Addio a BTP e mattone: gli italiani preferiscono altre forme di risparmio che permettono di guadagnare più soldi

Anche gli italiani hanno cominciato a preferire investimenti fuori dai classici canoni dei titoli difensivi e altre forme di risparmio. L’inflazione spinge oggi a considerare anche le ragioni della crescita.

L’aumento della percezione del rischio stagflazione sposta l’attenzione su soluzioni in grado di compensare le straordinarie condizioni e dinamiche di mercato.

gli italiani preferiscono altre forme di risparmio

Le concause che hanno messo fine alla preferenza di investimenti come immobili e titoli di Stato si scontano in modo oggettivo sui dati macroeconomici. Ad aprile sono usciti i dati sul Pil; mediamente sotto le attese, in particolare quello Usa, sceso dell’1,4% nel primo trimestre e quello francese, in stagnazione.

Lo scorso fine settimana Powell, in un’intervista, ha detto: il nostro obiettivo è quello di portare l’inflazione Usa al 2% attraverso un atterraggio morbido, ovvero di entrare in recessione. Il risultato positivo, almeno sul breve termine dell’intervento della banca centrale non è quindi garantito. L’inflazione Usa è diminuita meno delle aspettative e resta sopra l’8%.

Gli italiani preferiscono altre forme di risparmio; cosa mostra la ricerca del Censis

Se i mercati azionari continuano a perdere valore, anche l’obbligazionario italiano come i BTP sembra avere perso l’attrattiva di una volta. Peggiore delle prime due è la percezione degli investitori italiani sul mattone. Il mutamento del sentiment è fotografato dal Rapporto «Investire di più, investire nell’economia reale» realizzato dal Censis in collaborazione con Assogestioni.

Dall’indagine emerge che il 78,2% dei risparmiatori è propenso a effettuare investimenti etici, cioè rispettosi delle ricadute sociali e ambientali. Il 54,4% del campione intervistato investirebbe in piccole e medie imprese italiane. Titoli di Stato e immobili sono invece considerati poco convenienti per il 71,7% e il 55,5% rispetto ad altre forme di investimento.

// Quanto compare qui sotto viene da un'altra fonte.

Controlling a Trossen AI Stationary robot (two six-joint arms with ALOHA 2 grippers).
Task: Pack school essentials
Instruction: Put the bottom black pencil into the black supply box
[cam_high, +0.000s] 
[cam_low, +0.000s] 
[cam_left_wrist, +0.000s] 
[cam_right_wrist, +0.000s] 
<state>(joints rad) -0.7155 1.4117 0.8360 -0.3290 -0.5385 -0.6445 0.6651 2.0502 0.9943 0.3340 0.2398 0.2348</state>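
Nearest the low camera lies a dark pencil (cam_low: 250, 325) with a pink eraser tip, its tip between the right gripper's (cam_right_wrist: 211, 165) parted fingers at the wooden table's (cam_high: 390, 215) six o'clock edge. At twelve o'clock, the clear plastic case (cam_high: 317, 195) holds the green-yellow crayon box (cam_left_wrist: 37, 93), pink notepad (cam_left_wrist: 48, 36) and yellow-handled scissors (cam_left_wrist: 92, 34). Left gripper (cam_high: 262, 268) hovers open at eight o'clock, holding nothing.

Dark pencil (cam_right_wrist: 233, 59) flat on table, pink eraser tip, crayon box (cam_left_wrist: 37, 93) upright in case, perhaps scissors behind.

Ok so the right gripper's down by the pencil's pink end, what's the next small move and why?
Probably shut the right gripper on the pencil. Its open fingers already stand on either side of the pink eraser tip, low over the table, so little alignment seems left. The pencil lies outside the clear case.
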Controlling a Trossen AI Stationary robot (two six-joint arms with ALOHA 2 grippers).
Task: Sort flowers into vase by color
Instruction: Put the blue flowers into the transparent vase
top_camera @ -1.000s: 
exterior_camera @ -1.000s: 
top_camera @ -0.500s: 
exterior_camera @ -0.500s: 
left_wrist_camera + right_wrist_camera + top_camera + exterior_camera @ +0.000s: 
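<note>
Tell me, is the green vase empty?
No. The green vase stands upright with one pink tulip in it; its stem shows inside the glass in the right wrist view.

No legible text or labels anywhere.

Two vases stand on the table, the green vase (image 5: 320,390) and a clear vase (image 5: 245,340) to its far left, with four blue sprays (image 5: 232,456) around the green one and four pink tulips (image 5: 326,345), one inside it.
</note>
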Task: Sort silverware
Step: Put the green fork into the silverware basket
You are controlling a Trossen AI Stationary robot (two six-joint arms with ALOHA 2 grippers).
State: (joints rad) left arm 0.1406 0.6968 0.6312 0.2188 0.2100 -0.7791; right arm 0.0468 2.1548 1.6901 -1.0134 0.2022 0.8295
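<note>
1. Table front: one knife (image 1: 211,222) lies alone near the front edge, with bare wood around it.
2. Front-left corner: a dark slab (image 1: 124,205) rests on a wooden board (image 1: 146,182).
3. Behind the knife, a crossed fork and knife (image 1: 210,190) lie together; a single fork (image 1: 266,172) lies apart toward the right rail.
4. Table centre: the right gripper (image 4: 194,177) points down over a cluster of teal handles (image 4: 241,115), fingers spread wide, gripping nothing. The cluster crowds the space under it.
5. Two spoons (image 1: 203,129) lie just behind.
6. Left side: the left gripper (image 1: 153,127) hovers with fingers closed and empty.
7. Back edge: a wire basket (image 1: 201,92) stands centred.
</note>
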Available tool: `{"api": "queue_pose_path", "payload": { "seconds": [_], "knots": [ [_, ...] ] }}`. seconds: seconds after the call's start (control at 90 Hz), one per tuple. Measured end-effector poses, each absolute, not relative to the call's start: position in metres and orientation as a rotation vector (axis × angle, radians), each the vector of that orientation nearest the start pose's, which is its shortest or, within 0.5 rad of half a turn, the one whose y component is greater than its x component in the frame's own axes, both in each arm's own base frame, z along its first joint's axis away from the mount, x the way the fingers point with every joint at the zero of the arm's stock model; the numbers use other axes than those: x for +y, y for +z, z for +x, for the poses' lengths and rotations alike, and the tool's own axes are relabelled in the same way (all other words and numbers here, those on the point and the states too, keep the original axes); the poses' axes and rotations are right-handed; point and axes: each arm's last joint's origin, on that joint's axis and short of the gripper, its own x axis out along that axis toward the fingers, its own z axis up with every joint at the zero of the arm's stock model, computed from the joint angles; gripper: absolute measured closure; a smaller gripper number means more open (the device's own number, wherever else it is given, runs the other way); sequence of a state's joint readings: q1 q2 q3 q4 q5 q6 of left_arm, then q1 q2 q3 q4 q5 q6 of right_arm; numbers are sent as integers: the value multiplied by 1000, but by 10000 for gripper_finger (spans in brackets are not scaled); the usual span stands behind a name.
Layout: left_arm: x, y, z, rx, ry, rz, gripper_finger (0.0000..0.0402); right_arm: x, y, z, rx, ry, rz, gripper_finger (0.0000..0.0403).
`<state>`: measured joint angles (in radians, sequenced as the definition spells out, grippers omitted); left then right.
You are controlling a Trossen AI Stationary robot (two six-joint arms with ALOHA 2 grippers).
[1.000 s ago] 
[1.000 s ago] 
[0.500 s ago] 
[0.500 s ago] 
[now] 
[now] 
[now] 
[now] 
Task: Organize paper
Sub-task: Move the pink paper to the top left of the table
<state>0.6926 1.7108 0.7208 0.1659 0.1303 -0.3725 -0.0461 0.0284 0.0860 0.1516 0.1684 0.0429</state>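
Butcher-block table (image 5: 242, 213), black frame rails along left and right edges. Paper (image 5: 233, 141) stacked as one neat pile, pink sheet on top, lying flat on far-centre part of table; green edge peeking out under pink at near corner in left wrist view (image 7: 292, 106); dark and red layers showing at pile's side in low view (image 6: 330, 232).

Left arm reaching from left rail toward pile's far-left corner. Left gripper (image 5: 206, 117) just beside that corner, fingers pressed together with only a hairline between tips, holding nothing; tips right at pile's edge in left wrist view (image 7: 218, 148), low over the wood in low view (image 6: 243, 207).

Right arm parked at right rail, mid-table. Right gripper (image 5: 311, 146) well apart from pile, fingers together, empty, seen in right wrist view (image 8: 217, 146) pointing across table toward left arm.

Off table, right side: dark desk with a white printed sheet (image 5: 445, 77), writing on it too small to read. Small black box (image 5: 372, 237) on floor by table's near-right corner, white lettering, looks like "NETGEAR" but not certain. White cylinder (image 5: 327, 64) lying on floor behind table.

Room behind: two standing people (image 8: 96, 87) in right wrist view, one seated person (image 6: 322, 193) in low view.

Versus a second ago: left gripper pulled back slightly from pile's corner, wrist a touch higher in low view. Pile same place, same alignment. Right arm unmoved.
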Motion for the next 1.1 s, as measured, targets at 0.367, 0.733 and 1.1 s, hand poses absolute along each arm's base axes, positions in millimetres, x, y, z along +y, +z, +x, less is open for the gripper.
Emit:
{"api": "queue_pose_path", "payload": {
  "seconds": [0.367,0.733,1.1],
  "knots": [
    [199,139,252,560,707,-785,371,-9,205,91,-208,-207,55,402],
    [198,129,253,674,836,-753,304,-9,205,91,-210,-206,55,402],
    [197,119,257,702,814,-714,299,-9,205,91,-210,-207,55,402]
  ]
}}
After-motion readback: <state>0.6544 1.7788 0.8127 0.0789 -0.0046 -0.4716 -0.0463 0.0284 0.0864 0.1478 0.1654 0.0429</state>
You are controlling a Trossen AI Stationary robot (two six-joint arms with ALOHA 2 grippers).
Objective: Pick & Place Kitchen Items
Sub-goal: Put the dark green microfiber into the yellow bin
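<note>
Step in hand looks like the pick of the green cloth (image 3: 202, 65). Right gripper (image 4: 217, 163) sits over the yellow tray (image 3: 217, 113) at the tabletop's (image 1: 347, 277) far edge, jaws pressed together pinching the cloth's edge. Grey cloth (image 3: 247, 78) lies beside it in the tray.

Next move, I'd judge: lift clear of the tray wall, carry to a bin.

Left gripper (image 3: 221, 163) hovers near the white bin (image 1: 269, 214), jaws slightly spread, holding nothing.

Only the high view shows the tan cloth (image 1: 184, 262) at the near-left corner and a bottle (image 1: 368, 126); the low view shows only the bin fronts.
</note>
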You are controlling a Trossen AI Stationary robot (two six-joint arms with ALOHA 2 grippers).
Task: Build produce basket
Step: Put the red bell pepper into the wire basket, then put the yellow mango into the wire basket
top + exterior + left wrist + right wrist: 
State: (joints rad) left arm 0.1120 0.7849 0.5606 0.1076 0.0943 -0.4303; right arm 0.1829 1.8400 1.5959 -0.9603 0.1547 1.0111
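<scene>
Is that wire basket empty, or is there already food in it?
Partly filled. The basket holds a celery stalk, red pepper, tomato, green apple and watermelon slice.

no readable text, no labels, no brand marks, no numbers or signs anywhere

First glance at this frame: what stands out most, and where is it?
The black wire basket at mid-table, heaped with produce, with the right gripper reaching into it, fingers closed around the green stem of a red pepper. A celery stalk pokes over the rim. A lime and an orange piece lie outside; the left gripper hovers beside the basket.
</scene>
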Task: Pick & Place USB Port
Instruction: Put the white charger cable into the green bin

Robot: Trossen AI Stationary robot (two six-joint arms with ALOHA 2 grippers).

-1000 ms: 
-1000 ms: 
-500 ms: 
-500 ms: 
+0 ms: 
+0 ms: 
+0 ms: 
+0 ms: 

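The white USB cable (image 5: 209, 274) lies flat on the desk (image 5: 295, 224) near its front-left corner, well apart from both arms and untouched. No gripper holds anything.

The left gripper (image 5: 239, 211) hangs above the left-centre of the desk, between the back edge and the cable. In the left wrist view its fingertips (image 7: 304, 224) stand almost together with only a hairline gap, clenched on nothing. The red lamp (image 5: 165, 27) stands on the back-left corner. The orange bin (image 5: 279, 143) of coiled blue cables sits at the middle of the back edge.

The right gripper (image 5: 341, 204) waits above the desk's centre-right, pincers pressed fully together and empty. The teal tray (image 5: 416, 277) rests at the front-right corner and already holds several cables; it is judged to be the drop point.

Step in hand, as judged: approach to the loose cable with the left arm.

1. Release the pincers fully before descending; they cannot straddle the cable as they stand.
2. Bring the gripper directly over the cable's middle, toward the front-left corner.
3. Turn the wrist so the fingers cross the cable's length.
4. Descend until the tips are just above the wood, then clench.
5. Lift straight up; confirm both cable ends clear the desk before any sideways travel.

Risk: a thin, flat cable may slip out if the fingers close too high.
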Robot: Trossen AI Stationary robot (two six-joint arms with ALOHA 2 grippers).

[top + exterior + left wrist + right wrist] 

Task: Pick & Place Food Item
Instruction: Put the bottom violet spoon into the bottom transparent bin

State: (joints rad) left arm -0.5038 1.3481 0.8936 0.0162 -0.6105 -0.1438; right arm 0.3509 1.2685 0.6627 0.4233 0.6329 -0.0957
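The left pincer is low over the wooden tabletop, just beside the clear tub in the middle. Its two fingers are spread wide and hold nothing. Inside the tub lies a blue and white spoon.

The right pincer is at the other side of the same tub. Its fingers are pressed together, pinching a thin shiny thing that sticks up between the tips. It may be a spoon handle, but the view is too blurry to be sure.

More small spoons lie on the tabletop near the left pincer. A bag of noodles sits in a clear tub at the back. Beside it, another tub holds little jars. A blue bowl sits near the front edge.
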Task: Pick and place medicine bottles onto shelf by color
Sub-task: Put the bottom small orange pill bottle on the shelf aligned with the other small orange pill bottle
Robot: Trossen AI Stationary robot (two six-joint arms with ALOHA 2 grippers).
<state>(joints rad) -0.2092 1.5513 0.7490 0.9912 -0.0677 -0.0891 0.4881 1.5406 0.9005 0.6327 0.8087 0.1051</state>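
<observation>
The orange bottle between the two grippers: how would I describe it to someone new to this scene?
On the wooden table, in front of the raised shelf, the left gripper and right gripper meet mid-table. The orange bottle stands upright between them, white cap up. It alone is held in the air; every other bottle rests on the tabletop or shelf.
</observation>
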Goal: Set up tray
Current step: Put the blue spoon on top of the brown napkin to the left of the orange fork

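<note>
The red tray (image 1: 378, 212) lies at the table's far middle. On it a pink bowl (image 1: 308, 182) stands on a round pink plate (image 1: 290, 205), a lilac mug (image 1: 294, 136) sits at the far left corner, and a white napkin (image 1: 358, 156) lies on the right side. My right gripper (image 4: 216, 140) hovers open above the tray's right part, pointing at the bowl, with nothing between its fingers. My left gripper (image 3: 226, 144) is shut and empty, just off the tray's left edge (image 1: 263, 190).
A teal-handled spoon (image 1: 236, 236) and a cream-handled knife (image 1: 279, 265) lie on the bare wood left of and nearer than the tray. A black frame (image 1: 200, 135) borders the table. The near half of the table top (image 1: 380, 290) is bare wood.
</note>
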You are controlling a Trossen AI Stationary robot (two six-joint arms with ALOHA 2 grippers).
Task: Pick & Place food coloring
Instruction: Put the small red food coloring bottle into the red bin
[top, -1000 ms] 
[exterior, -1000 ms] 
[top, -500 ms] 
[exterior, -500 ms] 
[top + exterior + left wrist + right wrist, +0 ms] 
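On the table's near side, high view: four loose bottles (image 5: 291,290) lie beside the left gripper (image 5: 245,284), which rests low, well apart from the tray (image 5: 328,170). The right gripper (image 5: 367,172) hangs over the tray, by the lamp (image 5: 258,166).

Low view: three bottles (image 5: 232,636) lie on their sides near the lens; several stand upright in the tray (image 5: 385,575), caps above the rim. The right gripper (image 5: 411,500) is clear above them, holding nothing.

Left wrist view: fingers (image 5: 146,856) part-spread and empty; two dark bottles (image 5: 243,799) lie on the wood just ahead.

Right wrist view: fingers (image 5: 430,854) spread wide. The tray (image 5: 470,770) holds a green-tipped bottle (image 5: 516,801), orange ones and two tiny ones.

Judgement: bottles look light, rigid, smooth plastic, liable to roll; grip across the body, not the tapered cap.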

Tra i professionisti solo per il 15,7% dei consulenti afferma di avere clienti che considerano il mattone la forma migliore di investimento. Investire in immobili in periodi di iperinflazione si rivela infatti perdente sul lungo periodo. Chi ha acquistato un immobile tra gli anni 70 e gli anni 80 ha visto il prezzo nominale delle case e dei locali salire, senza considerare che il valore reale aumentava molto meno dell’inflazione. Il risultato è stata la tendenza a pensare che il mattone possa necessariamente proteggere la propria ricchezza.

Questa classe di asset che ha solitamente poca correlazione con la finanza, consente di diversificare da azioni e obbligazioni. In genere la crisi sistemica influisce in maniera molto minore sul prezzo degli immobili. Il prezzo delle case può aumentare a causa di un aumento della domanda a parità di accesso al credito. Tuttavia, se l’inflazione influisce sui prezzi e sul costo della vita, questo ha anche un effetto negativo sul decorso dell’economia e degli affitti.

Torna ad aumentare la propensione al risparmio e diminuisce la fiducia nei consulenti finanziari

Un altro effetto dell’attuale contesto economico è stato secondo il Rapporto il ritorno dell’inclinazione al risparmio. La propensione al risparmio, che era pari all’8,1% del reddito disponibile nel 2019, è aumentata al 15,6% nel 2020 ed è oggi pari al 13,1%. Sarà decisiva in questo scenario il ruolo della consulenza finanziaria; tra chi conosce gli strumenti di risparmio gestito pari al 40% del campione, meno della metà pari al 46,2% ne ha fiducia. Secondo il 47,9% dei consulenti finanziari la clientela si aspetta di ricevere spiegazioni in merito a paure e ansie.

La propensione a investire nei prodotti del risparmio gestito risulta buona: il 53,1% dei risparmiatori lo farebbe e il 10,9% lo ha già fatto in passato. Il consulente finanziario ha un ruolo delicato, essendo la figura a cui le persone si affidano per poter gestire i propri risparmi e ricevere aiuto nella pianificazione finanziaria.

Nonostante il diffondersi degli strumenti di investimento e di accesso ai mercati la cultura finanziaria nel nostro paese rimane piuttosto refrattaria ai cambiamenti e al rischio. Ogni cliente ha le sue esigenze e la sua propensione al rischio, qui il consulente deve fare un lavoro meticoloso, nel capire e decidere insieme all’investitore, quale rischio può sopportare per poter raggiungere i suoi obbiettivi finanziari. Più della metà dei consulenti finanziari rileva che negli ultimi due anni la fiducia non è aumentata, rimanendo stabile per il 43,6% e diminuita per il 5,8%.